Should I Sell or Rent My House?
You’re locked into a great mortgage. A refi from two years ago that was an amazing financial decision. You’re moving and you’d hate to lose that mortgage. Should you sell or rent the house and continue to benefit from that low rate?
Lower rates mean lower carrying costs, higher annual profits, and stronger overall return.
You’re right to be attached to the mortgage, because it’ll probably be a long time before we see rates like that again. You know that boomer who reminds you about their 18% first mortgage from the early 80s? You might be regaling America’s youth with 2.65% mortgage tales.
We covered how mortgage rates are determined in this podcast episode. It’s a spread over the ten-year treasury. Given the average historic rate and spread, I feel comfortable saying a normalized mortgage rate is around 6%.
Yours is less than half that, which is why you’re asking: should I sell or rent my house?
First, Can and Should You?
Make sure you can afford to rent it. You might need the home equity to afford your new place. Seems obvious, but needed saying.
Being a landlord is about more than making the numbers work. Dual-home ownership is a peach. Not a week goes by when my wife and I aren’t looking at a new expense for one of our two houses. Our kids are cheaper and more reliable…

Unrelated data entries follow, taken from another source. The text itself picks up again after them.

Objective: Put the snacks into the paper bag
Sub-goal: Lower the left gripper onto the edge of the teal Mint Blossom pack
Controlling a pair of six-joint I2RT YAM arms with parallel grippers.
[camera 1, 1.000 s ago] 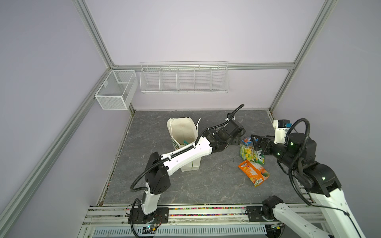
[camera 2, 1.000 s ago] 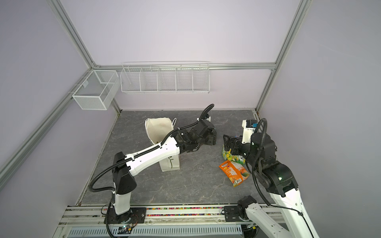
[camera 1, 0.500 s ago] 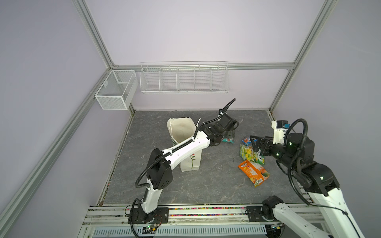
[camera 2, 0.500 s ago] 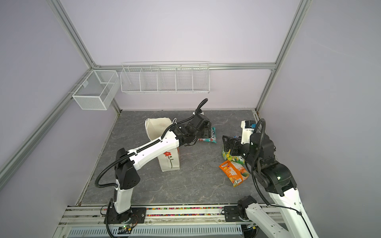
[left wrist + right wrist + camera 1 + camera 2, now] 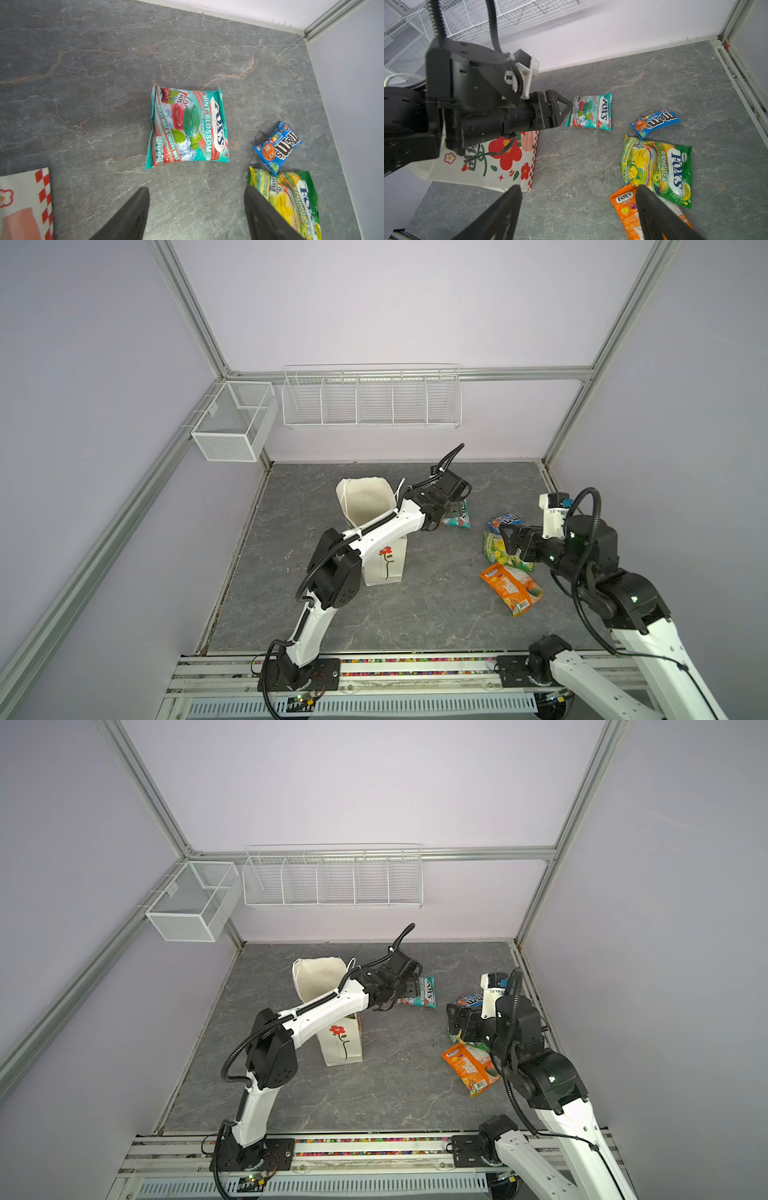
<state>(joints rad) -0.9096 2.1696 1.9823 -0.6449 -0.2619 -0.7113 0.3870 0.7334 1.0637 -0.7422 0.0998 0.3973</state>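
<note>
1. Just now the left gripper point(image 5: 196, 188) hangs above the grey table point(image 5: 415, 614) with its two fingers spread wide and nothing between them.
2. A teal candy packet point(image 5: 188, 124) lies flat on the table just ahead of those fingertips. In both top views the gripper covers the packet's edge on the bag's side.
3. The right gripper point(image 5: 578, 187) is spread wide too and holds nothing. It hovers over the right side of the table, above a green and yellow packet point(image 5: 656, 168) and an orange packet point(image 5: 625, 209).
4. The green and yellow packet lies flat, and its lower edge meets the top of the orange packet. One finger of the right gripper hides part of the orange packet in the right wrist view.
5. A small blue chocolate packet point(image 5: 654, 121) lies beyond them, nearer the back wall, with one corner at the green and yellow packet's upper edge.
6. All four packets are on the table, outside the bag.
7. The paper bag point(image 5: 340, 1044) stands upright left of the packets with its mouth open, red flowers on its front. The left arm reaches across above it, and what is inside cannot be told.
</note>
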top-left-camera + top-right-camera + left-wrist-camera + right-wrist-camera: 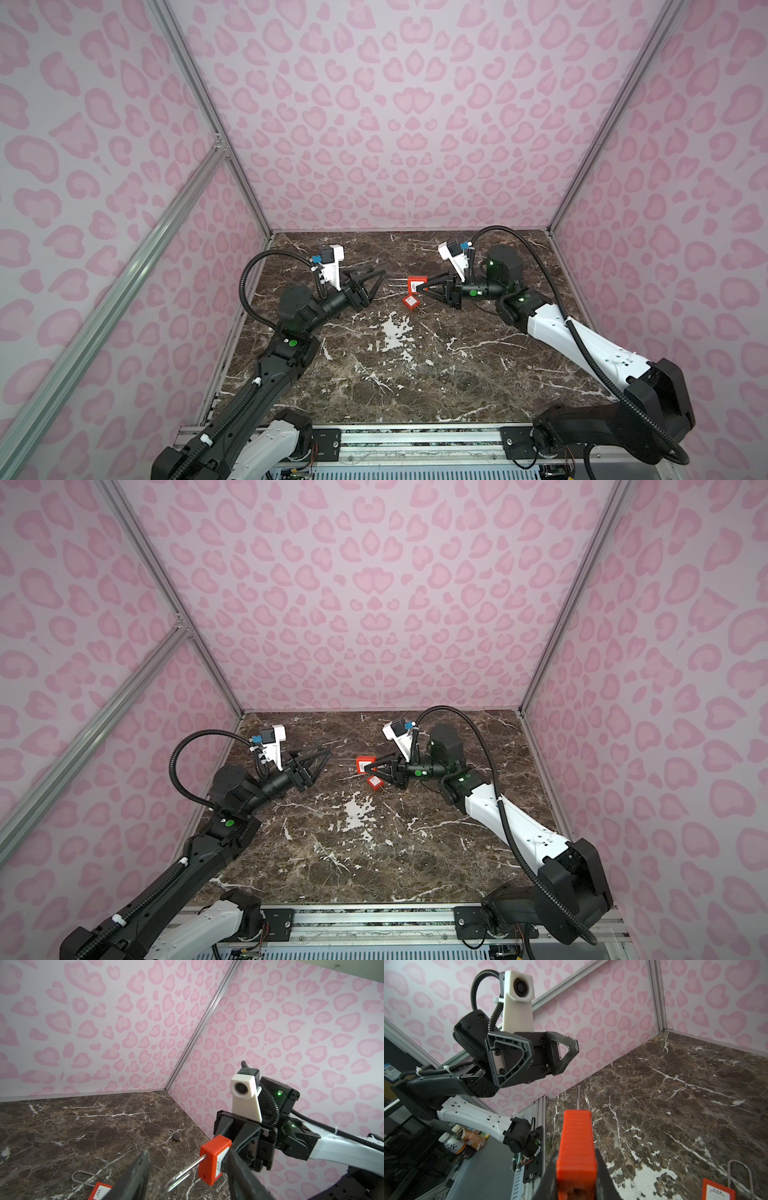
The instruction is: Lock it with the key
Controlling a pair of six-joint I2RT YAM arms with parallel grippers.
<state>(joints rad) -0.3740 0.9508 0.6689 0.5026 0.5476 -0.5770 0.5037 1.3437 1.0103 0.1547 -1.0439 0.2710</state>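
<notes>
Currently at the setup step: lock presented, key not yet picked. The right gripper (422, 287) is clamped on the orange padlock (413, 284), holding it off the marble table (415, 374) just right of centre in both top views, with the shackle (182, 1174) pointing at the left arm. The left gripper (376, 280) sits left of centre, jaws parted and empty, with a clear gap to the lock. A spare padlock (410, 302) lies flat just below the held one in frame. The key (176, 1136), on its ring, lies on the marble beyond the held lock, near the foot of the wall. I can't tell if the shackle is seated. Next, I'd judge, the left arm must pinch that small flat key, then align it with the keyway. The keyway end seems to face the right wrist, so access looks awkward.
</notes>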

Besides the costs, do you have time to be a landlord? If you’re not handy and already feel stretched in life, do you want to add this to your plate? Finding tenants, credit checks, security deposits, troubleshooting, etc. A property management company can help, but they take a cut and love spending your money.
Still up for it?
Building Your Model
My book, Beyond the Basics: Maximizing, Allocating, and Protecting Your Capital has a chapter about real estate investing. It gets into the when and how and dispels real estate investing mythology. Our main takeaway here? You need to build a model to see if renting your home makes sense.
Start with the end in mind. What would the model have to show to make it an attractive rental opportunity? For me, real estate is a bigger hassle than investing in stocks and bonds, so I wouldn’t do it unless I was targeting better returns than a long-term growth-oriented portfolio – say 8%.
However, people who aren’t comfortable investing in stocks might target a return hurdle closer to bonds plus – say 6%.
The Inputs
First, revenue. Search for similar homes, talk to a realtor, or use an online tool like Rentometer to see what your home would rent for now.
Assume a vacancy rate. 90% occupancy is more reasonable than 100%.
Then model a rent increase. I use 3%.
For expenses, include property taxes, insurance, maintenance and repairs, financing, property management, relevant utilities, and condo or HOA fees. For all expenses (except your mortgage) assume the same 3% inflation. The maintenance and repair costs might be a guess, so you can use 1.5% a year of the property’s value.
Price increases. A real estate myth is that prices go up faster than the stock market. Real estate can build wealth, but not primarily through price appreciation. Long-term studies show that historically real estate prices haven’t grown much faster than inflation. Use 3.5%.
Conclusion
With the inputs in, calculate the total lifetime expected profit. For example, assume you rented a property with a thirty-year mortgage. When the mortgage is paid off, your profit would be your home’s value, minus your initial down payment, plus the aggregate surplus rents over the thirty years.
Translate that total profit into an annualized return and compare it to your initial return hurdle for making this investment.
Final point: in some markets, there’s limited inventory which is pushing prices higher. Taking advantage despite losing your amazing mortgage could be a good decision.